Each entry must be duplicated precisely, with nothing left out.

==== Data to examine ====

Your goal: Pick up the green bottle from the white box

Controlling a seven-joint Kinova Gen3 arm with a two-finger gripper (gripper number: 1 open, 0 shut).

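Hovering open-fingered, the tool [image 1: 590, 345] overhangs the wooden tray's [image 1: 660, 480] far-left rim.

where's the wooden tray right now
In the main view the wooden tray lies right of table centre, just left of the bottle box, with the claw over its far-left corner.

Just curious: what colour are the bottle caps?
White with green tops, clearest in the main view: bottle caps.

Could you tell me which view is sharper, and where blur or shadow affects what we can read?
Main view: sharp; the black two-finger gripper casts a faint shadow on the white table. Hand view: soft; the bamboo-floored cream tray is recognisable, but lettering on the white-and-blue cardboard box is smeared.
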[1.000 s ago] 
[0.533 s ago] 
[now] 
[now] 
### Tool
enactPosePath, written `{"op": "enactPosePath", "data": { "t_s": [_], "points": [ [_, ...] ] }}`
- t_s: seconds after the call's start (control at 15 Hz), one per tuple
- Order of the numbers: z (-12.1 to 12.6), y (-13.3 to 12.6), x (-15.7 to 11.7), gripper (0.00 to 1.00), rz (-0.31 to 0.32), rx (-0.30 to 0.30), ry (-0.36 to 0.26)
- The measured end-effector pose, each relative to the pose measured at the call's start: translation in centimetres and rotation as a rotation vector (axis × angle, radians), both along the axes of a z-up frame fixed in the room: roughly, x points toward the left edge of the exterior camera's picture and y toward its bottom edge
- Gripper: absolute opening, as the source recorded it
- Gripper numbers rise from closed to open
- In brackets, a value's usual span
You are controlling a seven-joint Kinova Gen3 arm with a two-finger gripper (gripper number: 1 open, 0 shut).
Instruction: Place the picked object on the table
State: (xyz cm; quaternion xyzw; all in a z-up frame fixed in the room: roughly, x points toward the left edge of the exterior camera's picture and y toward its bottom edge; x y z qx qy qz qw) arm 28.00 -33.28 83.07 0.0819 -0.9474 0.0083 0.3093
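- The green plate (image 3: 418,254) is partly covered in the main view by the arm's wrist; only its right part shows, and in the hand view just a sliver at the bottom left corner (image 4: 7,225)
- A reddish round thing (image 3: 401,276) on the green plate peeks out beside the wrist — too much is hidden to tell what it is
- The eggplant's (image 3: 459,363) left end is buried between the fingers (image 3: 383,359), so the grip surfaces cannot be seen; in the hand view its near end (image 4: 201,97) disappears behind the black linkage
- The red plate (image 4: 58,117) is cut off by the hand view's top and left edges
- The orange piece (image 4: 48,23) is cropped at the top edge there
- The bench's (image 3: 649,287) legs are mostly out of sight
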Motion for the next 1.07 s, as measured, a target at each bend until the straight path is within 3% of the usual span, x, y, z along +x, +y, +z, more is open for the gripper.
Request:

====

> [Problem solution]
Your goal: Pick up the green bottle from the white box

Controlling a seven-joint Kinova Gen3 arm with a two-finger gripper (gripper number: 1 open, 0 shut).

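Hovering open-fingered, the tool [image 1: 590, 345] overhangs the wooden tray's [image 1: 660, 480] far-left rim.

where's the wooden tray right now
In the main view the wooden tray lies right of table centre, just left of the bottle box, with the claw over its far-left corner.

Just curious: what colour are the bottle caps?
White with green tops, clearest in the main view: bottle caps.

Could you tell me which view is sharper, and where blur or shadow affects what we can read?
Main view: sharp; the black two-finger gripper casts a faint shadow on the white table. Hand view: soft; the bamboo-floored cream tray is recognisable, but lettering on the white-and-blue cardboard box is smeared.
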[1.000 s ago] 
[0.533 s ago] 
[now] 
[now] 
### Tool
enactPosePath, written `{"op": "enactPosePath", "data": { "t_s": [_], "points": [ [_, ...] ] }}`
- t_s: seconds after the call's start (control at 15 Hz), one per tuple
- Order of the numbers: z (-12.1 to 12.6), y (-13.3 to 12.6), x (-15.7 to 11.7), gripper (0.00 to 1.00), rz (-0.31 to 0.32), rx (-0.30 to 0.30), ry (-0.36 to 0.26)
- The measured end-effector pose, each relative to the pose measured at the call's start: translation in centimetres and rotation as a rotation vector (axis × angle, radians), both along the axes of a z-up frame fixed in the room: roughly, x points toward the left edge of the exterior camera's picture and y toward its bottom edge
- Gripper: absolute opening, as the source recorded it
- Gripper numbers rise from closed to open
- In brackets, a value's usual span
You are controlling a seven-joint Kinova Gen3 arm with a two-finger gripper (gripper number: 1 open, 0 shut).
Instruction: Place the picked object on the table
State: (xyz cm; quaternion xyzw; all in a z-up frame fixed in the room: roughly, x points toward the left edge of the exterior camera's picture and y toward its bottom edge; x y z qx qy qz qw) arm 28.00 -33.28 83.07 0.0819 -0.9474 0.0083 0.3093
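- The green plate (image 3: 418,254) is partly covered in the main view by the arm's wrist; only its right part shows, and in the hand view just a sliver at the bottom left corner (image 4: 7,225)
- A reddish round thing (image 3: 401,276) on the green plate peeks out beside the wrist — too much is hidden to tell what it is
- The eggplant's (image 3: 459,363) left end is buried between the fingers (image 3: 383,359), so the grip surfaces cannot be seen; in the hand view its near end (image 4: 201,97) disappears behind the black linkage
- The red plate (image 4: 58,117) is cut off by the hand view's top and left edges
- The orange piece (image 4: 48,23) is cropped at the top edge there
- The bench's (image 3: 649,287) legs are mostly out of sight
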Motion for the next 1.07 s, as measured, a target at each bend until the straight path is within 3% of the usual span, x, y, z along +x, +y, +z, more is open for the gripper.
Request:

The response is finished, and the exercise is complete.